PROBLEM STATEMENT: Set the records down again in full, exactly as they are, apart from the images.

DATA FOR THIS TASK:

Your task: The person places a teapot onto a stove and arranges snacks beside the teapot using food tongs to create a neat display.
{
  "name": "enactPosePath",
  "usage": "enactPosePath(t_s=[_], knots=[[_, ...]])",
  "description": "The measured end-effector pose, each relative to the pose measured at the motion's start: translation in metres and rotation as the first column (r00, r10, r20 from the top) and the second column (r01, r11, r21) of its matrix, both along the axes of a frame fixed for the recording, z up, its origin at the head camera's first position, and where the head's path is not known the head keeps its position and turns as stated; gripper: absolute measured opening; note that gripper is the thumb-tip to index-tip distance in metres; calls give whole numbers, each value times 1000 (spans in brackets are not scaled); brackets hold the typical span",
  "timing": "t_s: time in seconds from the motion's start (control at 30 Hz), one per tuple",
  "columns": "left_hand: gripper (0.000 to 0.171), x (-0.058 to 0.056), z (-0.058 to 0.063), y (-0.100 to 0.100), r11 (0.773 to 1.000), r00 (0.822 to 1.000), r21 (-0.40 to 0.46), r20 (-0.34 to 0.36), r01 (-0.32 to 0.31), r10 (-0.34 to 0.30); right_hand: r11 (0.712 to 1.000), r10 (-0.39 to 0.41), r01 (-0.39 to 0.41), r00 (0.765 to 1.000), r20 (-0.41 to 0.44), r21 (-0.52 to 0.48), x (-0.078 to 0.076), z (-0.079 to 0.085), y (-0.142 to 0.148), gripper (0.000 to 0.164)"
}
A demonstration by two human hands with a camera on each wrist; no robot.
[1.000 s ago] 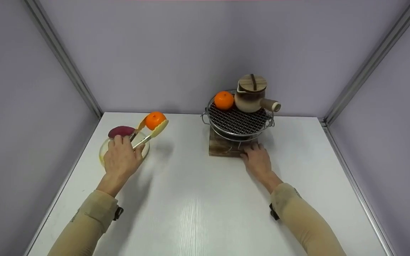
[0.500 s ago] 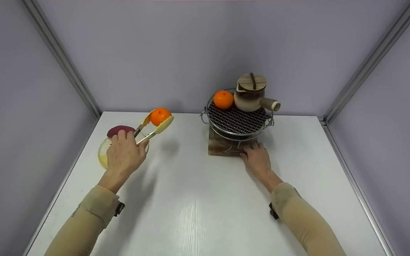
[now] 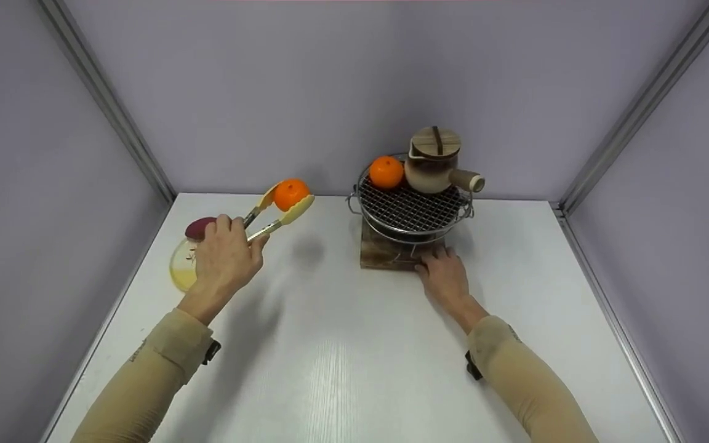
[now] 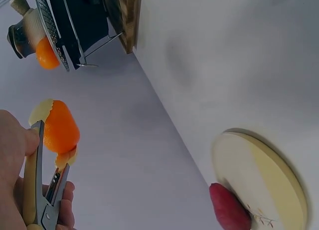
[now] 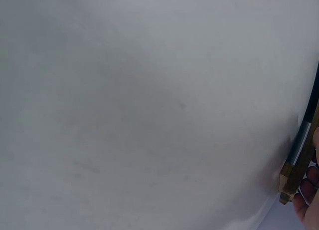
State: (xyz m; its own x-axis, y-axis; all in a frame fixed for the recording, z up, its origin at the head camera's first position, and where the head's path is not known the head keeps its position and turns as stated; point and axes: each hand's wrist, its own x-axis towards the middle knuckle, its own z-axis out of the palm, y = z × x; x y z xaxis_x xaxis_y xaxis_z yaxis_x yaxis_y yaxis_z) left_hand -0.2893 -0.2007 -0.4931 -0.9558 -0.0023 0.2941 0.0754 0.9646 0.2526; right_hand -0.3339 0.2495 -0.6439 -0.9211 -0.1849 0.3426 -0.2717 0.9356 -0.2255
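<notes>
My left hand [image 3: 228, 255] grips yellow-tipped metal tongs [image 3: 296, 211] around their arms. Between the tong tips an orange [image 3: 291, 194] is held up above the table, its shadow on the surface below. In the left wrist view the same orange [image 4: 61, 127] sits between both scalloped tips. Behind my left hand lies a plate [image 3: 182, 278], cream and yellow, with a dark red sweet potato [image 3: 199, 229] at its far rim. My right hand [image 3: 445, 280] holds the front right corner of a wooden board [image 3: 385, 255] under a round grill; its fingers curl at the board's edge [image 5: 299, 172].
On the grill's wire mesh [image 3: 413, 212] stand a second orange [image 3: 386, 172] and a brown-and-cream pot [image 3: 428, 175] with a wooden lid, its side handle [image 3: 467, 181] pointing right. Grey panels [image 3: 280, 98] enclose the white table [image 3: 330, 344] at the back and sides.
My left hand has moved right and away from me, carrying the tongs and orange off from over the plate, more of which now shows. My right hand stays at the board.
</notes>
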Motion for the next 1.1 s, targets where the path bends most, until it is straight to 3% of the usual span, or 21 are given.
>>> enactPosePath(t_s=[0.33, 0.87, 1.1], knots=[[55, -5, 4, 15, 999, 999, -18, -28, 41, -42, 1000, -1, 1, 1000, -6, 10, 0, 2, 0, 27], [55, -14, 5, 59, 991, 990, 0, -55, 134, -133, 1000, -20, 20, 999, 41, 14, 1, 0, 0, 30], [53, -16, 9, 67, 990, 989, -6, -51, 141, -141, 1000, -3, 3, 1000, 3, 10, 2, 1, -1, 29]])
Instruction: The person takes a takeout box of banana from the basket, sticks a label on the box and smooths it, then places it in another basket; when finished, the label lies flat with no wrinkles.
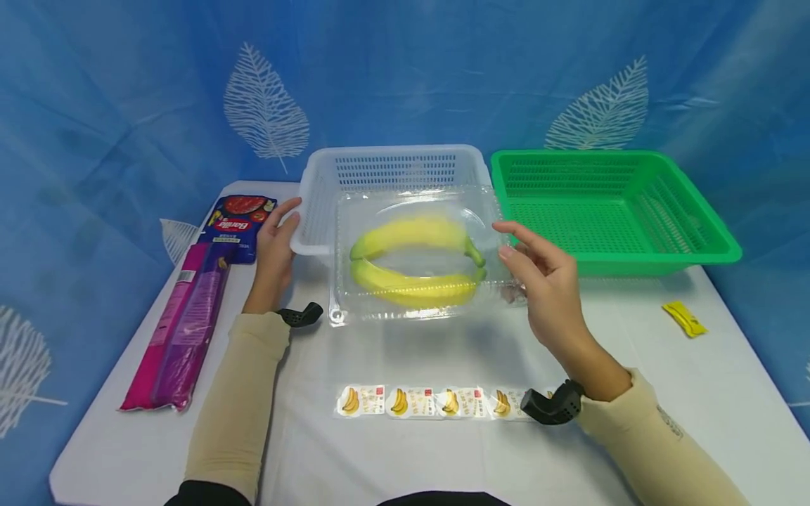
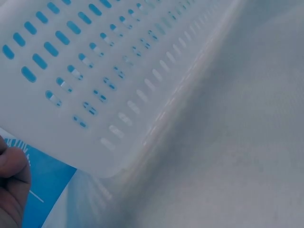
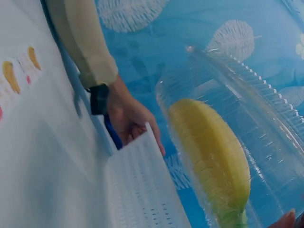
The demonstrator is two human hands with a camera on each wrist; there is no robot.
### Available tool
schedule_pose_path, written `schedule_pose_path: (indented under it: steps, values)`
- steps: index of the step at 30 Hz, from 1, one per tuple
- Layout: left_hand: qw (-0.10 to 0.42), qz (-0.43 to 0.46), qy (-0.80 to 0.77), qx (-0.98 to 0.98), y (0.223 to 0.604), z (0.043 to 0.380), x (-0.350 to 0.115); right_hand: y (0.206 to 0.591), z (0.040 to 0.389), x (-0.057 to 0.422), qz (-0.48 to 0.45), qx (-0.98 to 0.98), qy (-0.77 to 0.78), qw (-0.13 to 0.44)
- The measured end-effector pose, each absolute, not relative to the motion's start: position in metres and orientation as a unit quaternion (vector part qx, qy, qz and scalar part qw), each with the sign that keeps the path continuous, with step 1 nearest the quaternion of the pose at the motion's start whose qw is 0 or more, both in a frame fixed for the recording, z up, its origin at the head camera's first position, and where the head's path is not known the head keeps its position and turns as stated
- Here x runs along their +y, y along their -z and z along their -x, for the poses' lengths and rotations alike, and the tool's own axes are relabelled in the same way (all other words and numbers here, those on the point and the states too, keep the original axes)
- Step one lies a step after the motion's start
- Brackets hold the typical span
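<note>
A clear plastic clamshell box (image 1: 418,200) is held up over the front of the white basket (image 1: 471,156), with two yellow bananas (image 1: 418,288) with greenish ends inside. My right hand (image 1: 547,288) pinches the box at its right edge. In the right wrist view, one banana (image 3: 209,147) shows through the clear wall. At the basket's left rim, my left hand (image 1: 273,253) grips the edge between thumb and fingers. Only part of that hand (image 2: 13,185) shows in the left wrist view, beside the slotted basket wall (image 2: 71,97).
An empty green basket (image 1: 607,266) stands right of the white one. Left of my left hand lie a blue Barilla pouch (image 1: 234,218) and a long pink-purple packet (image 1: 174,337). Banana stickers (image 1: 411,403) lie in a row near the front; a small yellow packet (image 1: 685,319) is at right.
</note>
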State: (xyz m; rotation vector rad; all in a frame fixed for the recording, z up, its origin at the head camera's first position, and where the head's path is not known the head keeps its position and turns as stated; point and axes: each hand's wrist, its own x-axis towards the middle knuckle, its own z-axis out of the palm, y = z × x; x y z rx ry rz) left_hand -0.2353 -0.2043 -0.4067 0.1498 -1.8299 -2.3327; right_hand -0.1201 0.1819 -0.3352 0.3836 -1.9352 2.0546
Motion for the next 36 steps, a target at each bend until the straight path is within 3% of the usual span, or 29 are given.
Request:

EXERCISE RESULT:
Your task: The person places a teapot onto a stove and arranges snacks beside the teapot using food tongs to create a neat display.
{
  "name": "enactPosePath",
  "usage": "enactPosePath(t_s=[_], knots=[[_, ...]])",
  "description": "The measured end-effector pose, each relative to the pose measured at the motion's start: translation in metres and rotation as the first column (r00, r10, r20 from the top) and the second column (r01, r11, r21) of its matrix, both along the axes of a frame fixed for the recording, z up, its origin at the head camera's first position, and where the head's path is not known the head keeps its position and turns as stated; gripper: absolute measured opening; note that gripper is the thumb-tip to index-tip distance in metres; calls give whole numbers, each value times 1000 (spans in brackets are not scaled); brackets hold the typical span",
  "timing": "t_s: time in seconds from the motion's start (control at 30 Hz), one per tuple",
  "columns": "left_hand: gripper (0.000 to 0.171), x (-0.058 to 0.056), z (-0.058 to 0.063), y (-0.100 to 0.100), r11 (0.773 to 1.000), r00 (0.822 to 1.000), r21 (-0.40 to 0.46), r20 (-0.34 to 0.36), r01 (-0.32 to 0.31), r10 (-0.34 to 0.30); right_hand: r11 (0.712 to 1.000), r10 (-0.39 to 0.41), r01 (-0.39 to 0.41), r00 (0.765 to 1.000), r20 (-0.41 to 0.44), r21 (-0.52 to 0.48), x (-0.078 to 0.076), z (-0.079 to 0.085), y (-0.142 to 0.148), gripper (0.000 to 0.164)"
}
A demonstration by two human hands with a camera on each wrist; no robot.
[1.000 s ago] 
[0.500 s ago] 
[now] 
[now] 
[now] 
State: (xyz m; its own x-axis, y-axis; all in a frame fixed for the recording, z up, its origin at the head camera's first position, and where the head's path is not known the head keeps its position and turns as stated; point and axes: each hand's wrist, its own x-axis towards the middle knuckle, its own z-axis out of the palm, y = z × x; x y z xaxis_x xaxis_y xaxis_z yaxis_x yaxis_y yaxis_z) left_hand -0.2893 -0.2007 -0.4931 -0.9558 -0.0023 0.2941 0.0754 0.9646 0.2526; right_hand -0.3339 0.2495 -0.6439 -0.9211 -0.1849 0.3426 -0.2717 0.9356 -0.2255
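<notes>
My left hand [image 3: 228, 255] grips yellow-tipped metal tongs [image 3: 296, 211] around their arms. Between the tong tips an orange [image 3: 291, 194] is held up above the table, its shadow on the surface below. In the left wrist view the same orange [image 4: 61, 127] sits between both scalloped tips. Behind my left hand lies a plate [image 3: 182, 278], cream and yellow, with a dark red sweet potato [image 3: 199, 229] at its far rim. My right hand [image 3: 445, 280] holds the front right corner of a wooden board [image 3: 385, 255] under a round grill; its fingers curl at the board's edge [image 5: 299, 172].
On the grill's wire mesh [image 3: 413, 212] stand a second orange [image 3: 386, 172] and a brown-and-cream pot [image 3: 428, 175] with a wooden lid, its side handle [image 3: 467, 181] pointing right. Grey panels [image 3: 280, 98] enclose the white table [image 3: 330, 344] at the back and sides.
My left hand has moved right and away from me, carrying the tongs and orange off from over the plate, more of which now shows. My right hand stays at the board.
</notes>
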Motion for the next 1.1 s, targets where the path bends most, until it is straight to 3% of the usual span, or 21 are given.
>>> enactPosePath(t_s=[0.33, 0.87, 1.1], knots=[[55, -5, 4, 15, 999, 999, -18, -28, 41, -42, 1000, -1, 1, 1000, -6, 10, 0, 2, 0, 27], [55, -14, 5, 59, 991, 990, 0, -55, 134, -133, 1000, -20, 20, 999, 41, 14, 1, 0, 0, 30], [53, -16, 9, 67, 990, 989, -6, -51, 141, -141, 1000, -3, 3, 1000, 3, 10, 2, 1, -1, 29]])
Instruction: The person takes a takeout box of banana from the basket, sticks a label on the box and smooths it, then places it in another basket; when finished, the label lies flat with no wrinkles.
The demonstrator is two human hands with a camera on each wrist; there is no robot.
### Available tool
schedule_pose_path, written `schedule_pose_path: (indented under it: steps, values)`
- steps: index of the step at 30 Hz, from 1, one per tuple
- Layout: left_hand: qw (-0.10 to 0.42), qz (-0.43 to 0.46), qy (-0.80 to 0.77), qx (-0.98 to 0.98), y (0.223 to 0.604), z (0.043 to 0.380), x (-0.350 to 0.115); right_hand: y (0.206 to 0.591), z (0.040 to 0.389), x (-0.057 to 0.422), qz (-0.48 to 0.45), qx (-0.98 to 0.98), qy (-0.77 to 0.78), qw (-0.13 to 0.44)
- The measured end-effector pose, each absolute, not relative to the motion's start: position in metres and orientation as a unit quaternion (vector part qx, qy, qz and scalar part qw), each with the sign that keeps the path continuous, with step 1 nearest the quaternion of the pose at the motion's start whose qw is 0 or more, both in a frame fixed for the recording, z up, its origin at the head camera's first position, and where the head's path is not known the head keeps its position and turns as stated
- Here x runs along their +y, y along their -z and z along their -x, for the poses' lengths and rotations alike, and the tool's own axes are relabelled in the same way (all other words and numbers here, those on the point and the states too, keep the original axes)
- Step one lies a step after the motion's start
- Brackets hold the typical span
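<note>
A clear plastic clamshell box (image 1: 418,200) is held up over the front of the white basket (image 1: 471,156), with two yellow bananas (image 1: 418,288) with greenish ends inside. My right hand (image 1: 547,288) pinches the box at its right edge. In the right wrist view, one banana (image 3: 209,147) shows through the clear wall. At the basket's left rim, my left hand (image 1: 273,253) grips the edge between thumb and fingers. Only part of that hand (image 2: 13,185) shows in the left wrist view, beside the slotted basket wall (image 2: 71,97).
An empty green basket (image 1: 607,266) stands right of the white one. Left of my left hand lie a blue Barilla pouch (image 1: 234,218) and a long pink-purple packet (image 1: 174,337). Banana stickers (image 1: 411,403) lie in a row near the front; a small yellow packet (image 1: 685,319) is at right.
</note>
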State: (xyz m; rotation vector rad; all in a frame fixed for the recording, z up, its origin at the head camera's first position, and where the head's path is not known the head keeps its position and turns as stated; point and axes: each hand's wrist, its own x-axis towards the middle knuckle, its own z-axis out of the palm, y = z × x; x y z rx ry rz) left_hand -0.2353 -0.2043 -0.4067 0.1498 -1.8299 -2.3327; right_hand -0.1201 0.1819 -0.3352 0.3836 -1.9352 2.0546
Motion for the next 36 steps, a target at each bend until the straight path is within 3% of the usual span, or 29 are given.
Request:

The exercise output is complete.